The first kid has quite a range. He sings both kinds of music - country AND western!

That kid had a good voice, but he’s way too country.

I’m realizing that I can tell if somebody’s going to able to sing just from hearing their speaking voice - or rather, I can tell if they won’t be able to sing.

I automatically get turned off of anyone who says “this is my dream.”

“True Colors” girl is mediocre at best.

Jesus, Randy, you fucking pussy. Simon never would have let that whiny bitch get through. Simon despised begging.

True Colors girl would have benefited from one or two years of “no”. If she worked at it, she’d be a great contestant at 17. Still, no one knows if Idol will be around in one or two years.

J-Lo was absolutely right about Cyndi Lauper. She’ll be cut Day One of Hollywood. At least they let them re-audition now–with a few more years of training, she’ll be much more prepared.

Dreadlocked girl is the best so far this season. Beautiful eyes, too.

I hope Concert Cleaner makes it to the make-over stage, just so I can see how she cleans up. But only if she stops all that crying.

I hope that guy doesn’t sing “Let’s Get It On” at bar mitzvahs.

I liked Let’s Get It On guy when I wasn’t looking at him. His movements threw me off.

This Thea girl has Eddie Vedder levels of mushmouth.

It’s not on here yet. Back later.

“He’s not a hippie! Hippies believe in SEX!”

I’m calling “autistic spectrum” on the Civil war reenactor.

Yeah, I was getting a real Shirvell vibe from him.

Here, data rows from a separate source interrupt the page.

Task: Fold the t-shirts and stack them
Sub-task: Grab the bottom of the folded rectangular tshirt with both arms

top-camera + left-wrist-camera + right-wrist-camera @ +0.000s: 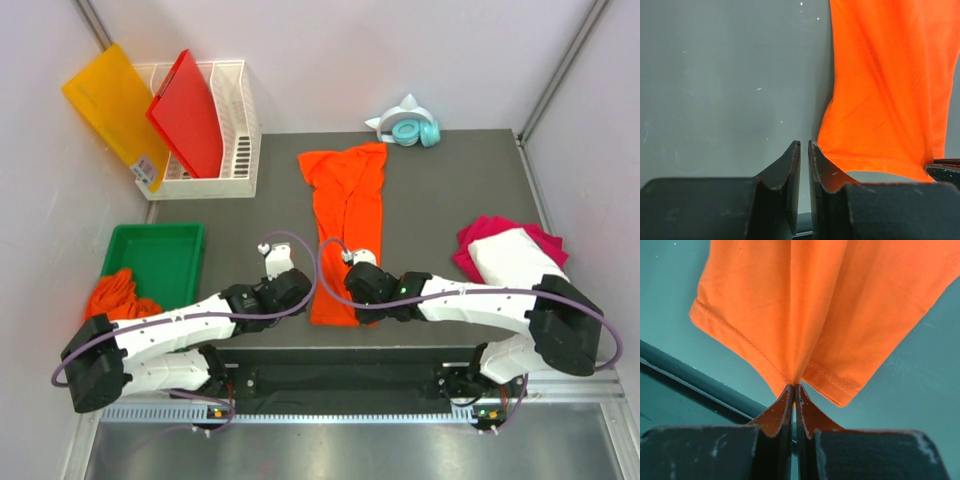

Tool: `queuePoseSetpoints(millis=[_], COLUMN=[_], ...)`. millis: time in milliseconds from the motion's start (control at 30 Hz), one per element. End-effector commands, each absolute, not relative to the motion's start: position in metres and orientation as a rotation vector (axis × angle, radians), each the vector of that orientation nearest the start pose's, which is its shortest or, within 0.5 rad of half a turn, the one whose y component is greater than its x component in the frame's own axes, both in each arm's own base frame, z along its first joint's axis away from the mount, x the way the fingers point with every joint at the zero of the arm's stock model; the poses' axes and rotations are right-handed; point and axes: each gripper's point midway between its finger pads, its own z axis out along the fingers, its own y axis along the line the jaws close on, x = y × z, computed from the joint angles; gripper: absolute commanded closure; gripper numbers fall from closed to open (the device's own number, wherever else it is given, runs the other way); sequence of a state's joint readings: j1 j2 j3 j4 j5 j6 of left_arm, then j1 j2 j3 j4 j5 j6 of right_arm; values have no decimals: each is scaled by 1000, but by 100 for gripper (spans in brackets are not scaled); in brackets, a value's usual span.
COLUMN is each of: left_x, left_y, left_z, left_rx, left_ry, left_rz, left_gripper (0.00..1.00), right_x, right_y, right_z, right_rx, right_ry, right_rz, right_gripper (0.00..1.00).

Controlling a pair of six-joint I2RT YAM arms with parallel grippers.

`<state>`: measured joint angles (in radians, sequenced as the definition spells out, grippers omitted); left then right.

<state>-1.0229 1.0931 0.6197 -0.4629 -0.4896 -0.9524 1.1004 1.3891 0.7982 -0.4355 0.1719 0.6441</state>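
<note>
My right gripper (794, 386) was clamped tight on the near hem of the orange t-shirt (805, 305), and the stitched edge puckered where I pinched it. My left gripper (804, 144) hung just beside the same hem's left corner. Its fingers (790, 172) were narrow, with only a thin slit between them and nothing in it, and bare table (715, 90) lay beneath.

From my grip the shirt ran away from me down the middle of the table as a long strip. Its sides seemed already turned in, the sleeves were bunched at the far end, and soft creases ran along its length. I judged the lengthwise fold done and the end-to-end fold not yet made, and I thought it would want my left on the hem too.

Off to my right a folded white t-shirt (512, 258) lay on a magenta-pink one (495, 224), which I took for the stack so far. To my left a rumpled heap of orange t-shirts (120, 295) sat at the near corner of the green tray (160, 262), unfolded. By my reckoning, less than half the job was done.
</note>
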Motion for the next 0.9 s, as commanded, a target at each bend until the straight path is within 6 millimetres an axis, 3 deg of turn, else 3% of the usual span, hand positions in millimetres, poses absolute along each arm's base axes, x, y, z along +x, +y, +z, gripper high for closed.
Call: queuePoseSetpoints(millis=[0,200,333,467,500,533,600,633,700,733,767,800,833,867], left_x=[191,189,191,194,195,196,197,197,197,198,196,197,199,200], left_y=[-210,-208,-205,-210,-212,-214,-219,-222,-227,-232,-236,-239,-247,-251], left_z=[83,83,87,94,96,97,100,100,98,97,93,90,87,83], left_rx=[-131,-130,-130,-114,-111,-106,-95,-89,-74,-63,-46,-33,-5,14], left_ry=[2354,2356,2342,2320,2315,2311,2303,2303,2307,2303,2314,2318,2315,2322], left_rz=[-360,-353,-351,-373,-382,-386,-409,-418,-443,-459,-475,-481,-493,-494], left_gripper=[83,83,82,82,82,82,82,82,82,82,82,82,82,82], right_x=[147,154,176,232,244,269,294,317,345,369,381,392,411,423], right_y=[281,292,290,295,293,289,286,281,281,277,282,283,286,290], right_z=[57,55,77,134,142,163,169,186,183,199,184,184,200,179], right_rx=[-542,-528,-446,-333,-339,-278,-273,-220,-209,-165,-178,-189,-171,-184], right_ry=[2561,2572,2510,2371,2355,2318,2302,2275,2272,2239,2272,2273,2236,2273], right_rz=[408,386,312,319,306,316,292,308,299,314,308,297,311,281], right_gripper=[100,100,75,60,60,60,60,60,61,62,63,64,64,66])
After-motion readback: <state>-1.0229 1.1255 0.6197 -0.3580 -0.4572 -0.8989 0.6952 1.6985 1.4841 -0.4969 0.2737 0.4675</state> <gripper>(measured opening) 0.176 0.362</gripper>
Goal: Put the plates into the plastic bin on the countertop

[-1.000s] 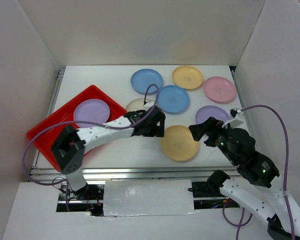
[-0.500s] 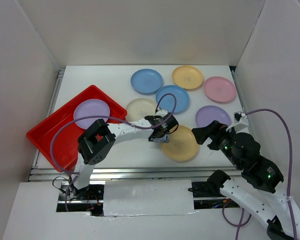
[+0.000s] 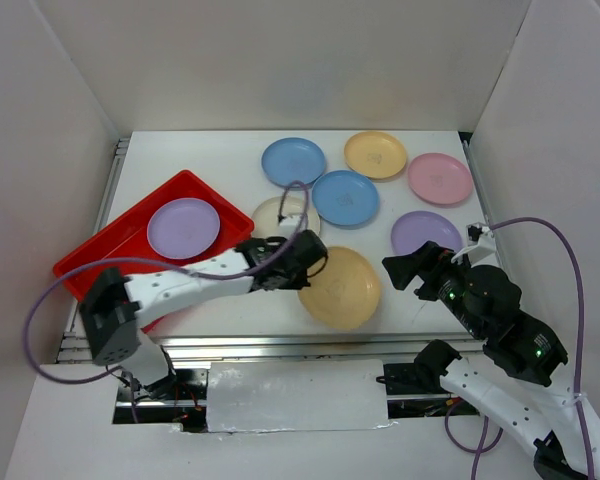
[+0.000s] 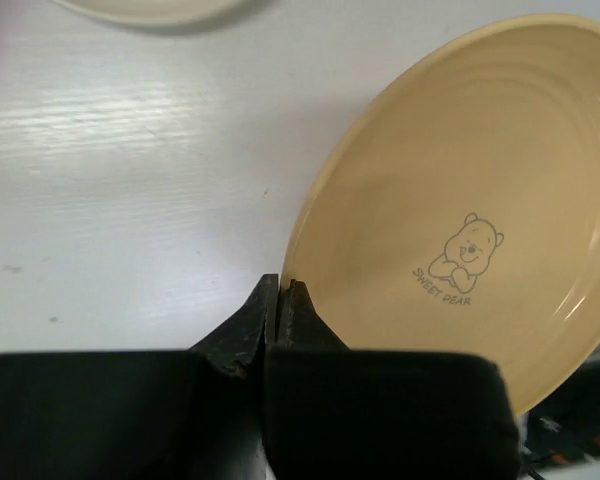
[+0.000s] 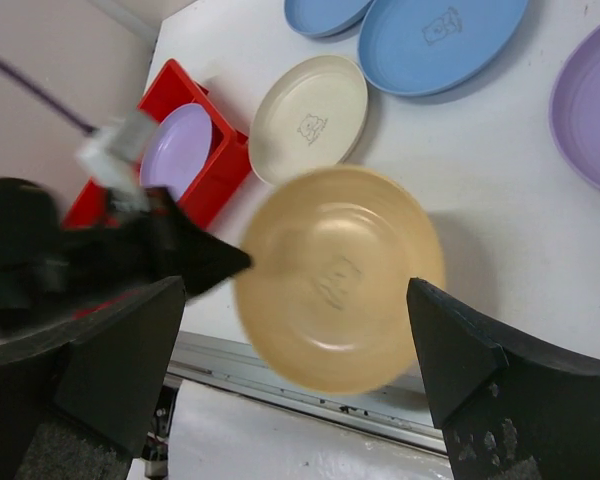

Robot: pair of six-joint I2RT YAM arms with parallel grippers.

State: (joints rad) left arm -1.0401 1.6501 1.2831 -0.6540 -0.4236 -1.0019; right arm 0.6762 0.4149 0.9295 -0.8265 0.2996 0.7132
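Left gripper pinches the yellow plate by its rim; right gripper spread wide, holding nothing

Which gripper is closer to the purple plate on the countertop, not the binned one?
Right. The right gripper hangs open at the near edge of the purple plate; the left gripper is farther to its left, shut on the rim of the yellow plate.
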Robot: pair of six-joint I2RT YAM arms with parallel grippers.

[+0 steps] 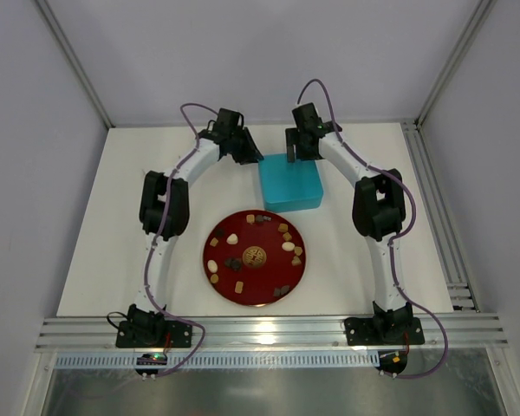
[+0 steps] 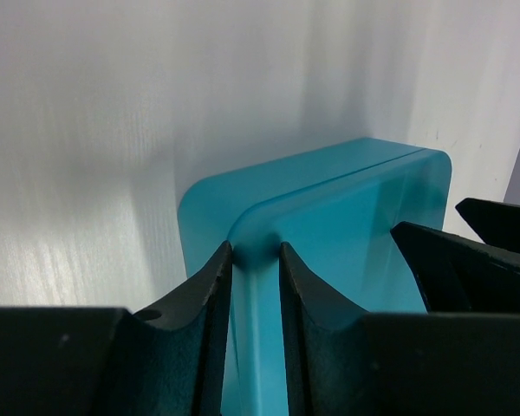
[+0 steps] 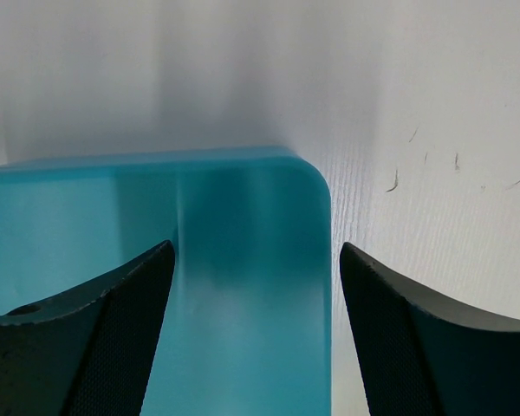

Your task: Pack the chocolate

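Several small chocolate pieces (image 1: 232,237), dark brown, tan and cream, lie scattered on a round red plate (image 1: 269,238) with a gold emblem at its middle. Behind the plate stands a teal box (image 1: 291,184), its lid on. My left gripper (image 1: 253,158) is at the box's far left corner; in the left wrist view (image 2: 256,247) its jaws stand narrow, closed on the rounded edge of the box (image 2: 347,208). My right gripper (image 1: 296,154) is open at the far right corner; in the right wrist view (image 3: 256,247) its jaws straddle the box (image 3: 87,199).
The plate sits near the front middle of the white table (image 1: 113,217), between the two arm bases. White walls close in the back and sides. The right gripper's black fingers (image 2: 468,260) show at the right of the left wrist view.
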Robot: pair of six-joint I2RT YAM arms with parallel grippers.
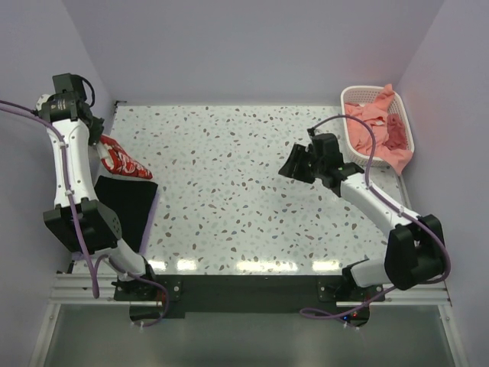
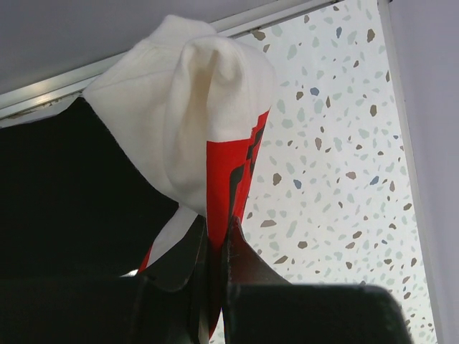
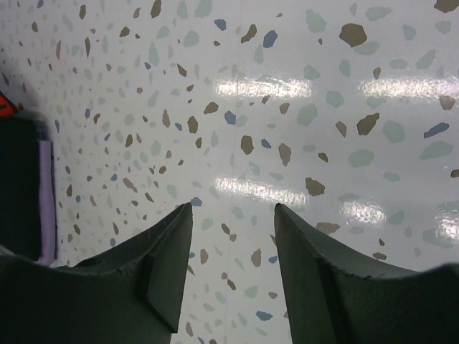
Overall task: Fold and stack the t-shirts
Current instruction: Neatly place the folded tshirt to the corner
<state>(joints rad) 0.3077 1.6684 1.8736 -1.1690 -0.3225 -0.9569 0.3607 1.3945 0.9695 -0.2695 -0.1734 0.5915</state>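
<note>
The left hand (image 2: 217, 223) was clamped shut on the cream shirt (image 2: 193, 115), pinched right at the red-and-black print. The shirt was held up off the desk (image 1: 244, 176) near the far left corner, all bunched and dangling. Probably it was held that way so it could be spread flat for folding, but that's only a guess.

Just beside it, the black shirt (image 1: 126, 202) was laid flat at the left edge of the desk. The lavender shirt (image 3: 46, 193) was tucked underneath, with only a thin strip showing along the side. That spot looked like it was meant for the stack.

The right hand (image 3: 233, 209) was hung over bare desk right of the middle, opened about halfway with nothing gripped. It was likely parked there to stay clear of the left side. The pink shirts (image 1: 378, 122) were heaped unfolded in the basket (image 1: 353, 138) at the far right corner, some draped over the rim.

Stuff that couldn't be made out:
- The cream shirt's full shape, since it was mostly hidden by the left arm (image 1: 69, 168) from above and cropped in the wrist view.
- The number of pink shirts, which couldn't be counted.
- The near end of the black shirt, which was covered by the arm, so how neatly it was folded couldn't be told.
</note>
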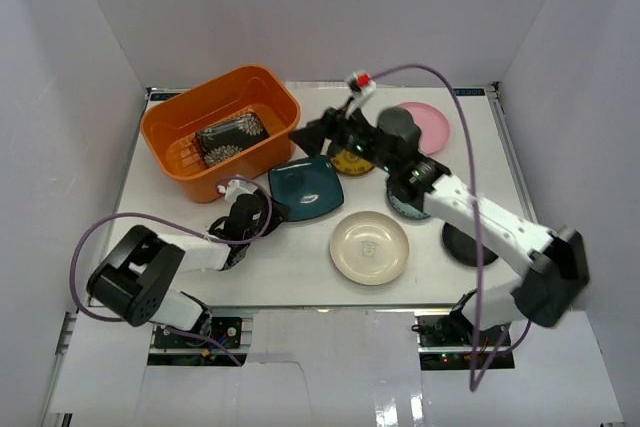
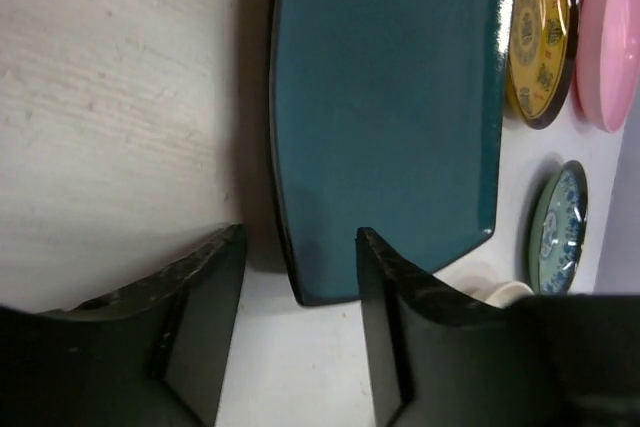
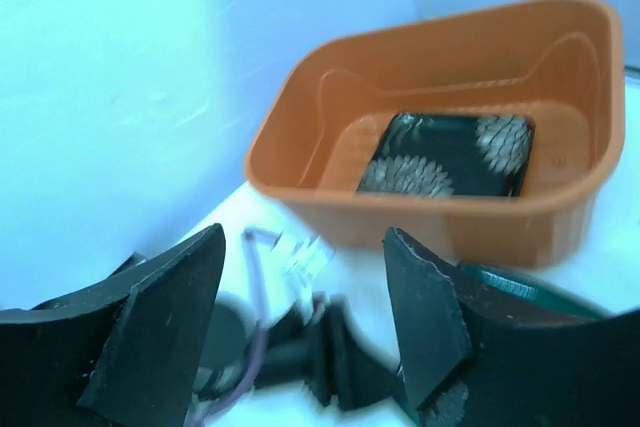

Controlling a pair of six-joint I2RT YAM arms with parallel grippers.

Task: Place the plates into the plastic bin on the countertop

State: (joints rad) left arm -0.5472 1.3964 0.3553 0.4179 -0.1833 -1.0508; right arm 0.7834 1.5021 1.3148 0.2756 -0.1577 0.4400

I’m so glad the Obama Lover can sing. Just because.

I actually kind of like Aimless White House Intern girl. A goofy giantess with a really interesting voice.

Harvard White House Intern girl is almost too perfect. Randy sounded like kind of an idiot, though, asking her “what’s been going on,” like going to Harvard and interning at the White House is a total waste of time for someone who’s attractive and can sing.

My guess is that if she makes it to the finals, she’ll be hurt by saying she’s “in love with” Obama, though. That alone will make her Satan to the teabbaggers.

Steven Tyler is cracking me up. Even with the worst singers, he keeps it together with a dead pan look of intense interest, like he is watching a cockroach crawl out of their nose.